As if all this configurability wasn't enough already, another feature allows the fusing of two demons to form a new one. Old friends aren't merely trashed like last night's tofu stir-fry. Rather, they are given one last chance to serve their benevolent and good-looking overlord by engaging in sleazy daemonic coitus. This is all done at the Cathedral of Shadows at the town, unsurprisingly overseen by some old priest.
|Fyuuuuuu-jon — HA!|
The beginning tower, Daedalus, consists of eight floors (the top floor being the town) and downward progress was slow but enjoyable.
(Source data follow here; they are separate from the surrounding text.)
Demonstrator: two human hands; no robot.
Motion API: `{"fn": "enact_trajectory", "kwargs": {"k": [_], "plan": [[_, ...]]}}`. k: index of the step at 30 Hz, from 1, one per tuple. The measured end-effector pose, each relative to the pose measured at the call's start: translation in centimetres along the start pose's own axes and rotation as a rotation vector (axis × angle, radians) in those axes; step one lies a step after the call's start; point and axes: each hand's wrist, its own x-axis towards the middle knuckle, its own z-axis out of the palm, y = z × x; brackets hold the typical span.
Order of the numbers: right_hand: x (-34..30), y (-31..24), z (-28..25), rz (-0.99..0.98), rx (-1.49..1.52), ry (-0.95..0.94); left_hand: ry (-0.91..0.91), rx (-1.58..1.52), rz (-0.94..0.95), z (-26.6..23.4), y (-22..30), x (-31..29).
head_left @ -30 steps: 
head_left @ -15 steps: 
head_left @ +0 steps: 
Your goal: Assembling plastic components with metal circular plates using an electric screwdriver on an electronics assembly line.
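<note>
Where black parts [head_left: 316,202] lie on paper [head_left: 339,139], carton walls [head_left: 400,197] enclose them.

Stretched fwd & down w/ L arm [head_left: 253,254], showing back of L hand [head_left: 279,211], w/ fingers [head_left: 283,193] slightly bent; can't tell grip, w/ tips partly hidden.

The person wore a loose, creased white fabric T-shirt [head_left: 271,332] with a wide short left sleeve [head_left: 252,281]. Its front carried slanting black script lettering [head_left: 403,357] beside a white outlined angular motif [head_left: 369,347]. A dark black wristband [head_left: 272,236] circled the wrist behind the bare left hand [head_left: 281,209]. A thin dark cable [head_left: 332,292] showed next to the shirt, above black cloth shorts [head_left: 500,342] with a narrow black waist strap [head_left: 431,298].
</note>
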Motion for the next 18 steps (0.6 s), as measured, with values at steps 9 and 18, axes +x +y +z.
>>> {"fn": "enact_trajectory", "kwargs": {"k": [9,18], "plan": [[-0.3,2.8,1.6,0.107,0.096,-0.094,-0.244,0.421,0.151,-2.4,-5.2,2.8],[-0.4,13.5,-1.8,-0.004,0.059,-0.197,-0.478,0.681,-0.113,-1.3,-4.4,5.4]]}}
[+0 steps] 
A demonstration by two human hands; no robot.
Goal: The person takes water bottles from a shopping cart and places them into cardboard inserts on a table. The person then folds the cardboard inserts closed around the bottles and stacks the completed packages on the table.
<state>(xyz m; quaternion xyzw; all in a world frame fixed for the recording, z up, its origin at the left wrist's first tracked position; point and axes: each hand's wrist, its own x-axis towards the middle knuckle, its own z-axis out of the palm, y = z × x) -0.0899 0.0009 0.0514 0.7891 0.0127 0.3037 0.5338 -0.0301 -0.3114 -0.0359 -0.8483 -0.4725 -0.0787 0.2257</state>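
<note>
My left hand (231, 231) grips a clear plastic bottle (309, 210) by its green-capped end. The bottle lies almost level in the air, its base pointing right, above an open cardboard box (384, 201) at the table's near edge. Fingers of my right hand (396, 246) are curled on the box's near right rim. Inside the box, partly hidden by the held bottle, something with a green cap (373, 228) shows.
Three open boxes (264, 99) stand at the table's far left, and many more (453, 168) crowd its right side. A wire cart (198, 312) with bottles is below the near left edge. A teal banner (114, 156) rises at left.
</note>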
The encounter rate was high but with the frequent changes in party composition, it never got too old. Many demons come with spells, which have nonsensical names, and those are fun to experiment with. There is no shortcut back to the town (at least until the tower boss is defeated), so there is lots of returning to town to heal everyone up. Thankfully, Guminator can cast spells as well (unlike me), and has been the main source of healing for the group. All this backtracking through the easier levels left lots of time to have some deep discussions about the nuanced differences between human and demon philosophy with my minions (I'd interact more with Gumdrop, but all she talks about is chocolate and Hello Kitty™ and chocolate Hello Kitties). This caused quite the deficit in my stock of magnetite. Not wanting to have to unsummon my chat partners, I decided to disregard my advice about good party management and grind out a bunch of magnetite. Loot is static dependent on creature type and there are also static encounters placed in particular rooms, which regenerate even if one leaves and then immediately re-enters. I picked one such place and settled in for a good ol' fashion grind session, by gar! The demon turned out to be another eerie parallel to the first Wizardry.
|Long lost cousin to Murphy?|
With magnetite overflowing out of our pockets, we continued battling our down through the tower. The combat system has a few interesting aspects not often seen. The biggest being that the player cannot assign targets for any party member's attacks; each attack picks a target at random. This means that larger groups of enemies are exponentially more dangerous as each individual's chance to survive a round increases. This also makes group attack spells more valuable, as well as spells that cause turns to be wasted, such as sleep and confusion. Another cool battle mechanic is that every non-group attack, whether it be physical or magical, has a chance to strike twice. This doesn't replace critical hits as they are present as well. Battles feel very chaotic and frenzied when there are many participants on each side and I revel in cheering on my daemons as they smash and annihilate their former brethren.
|Cancer will hopefully finish off that weak red orc.|
An encounter doesn't always mean direct combat, however; if I already own a demon of the same type as encountered, I can choose to give peace a chance and both sides will go their own way. Heck, sometimes the other demons will even give me a token amount of macca; I guess it's their way of showing approval for us bridging the human/demon cultural gap. Most demons aren't as progressive as those ones, though, especially not the boss of Daedalus tower, the dreaded Minotaur.
|Br...brats? *sniff* You know, sometimes|
words can hurt just as much as weapons.
After his defeat, we were rewarded with the oddly named Sphere of Silence, which unlocks the elevator for the entire tower. From here, there is a long passageway leading to the next area, which we've been told connects to a floating city. Sounds pretty boss, and we've got a lot of macca on hand to spend. Hopefully there's a nice restaurant that caters to demons as well, since I'd like to reward my friends for their admirable performances thus far.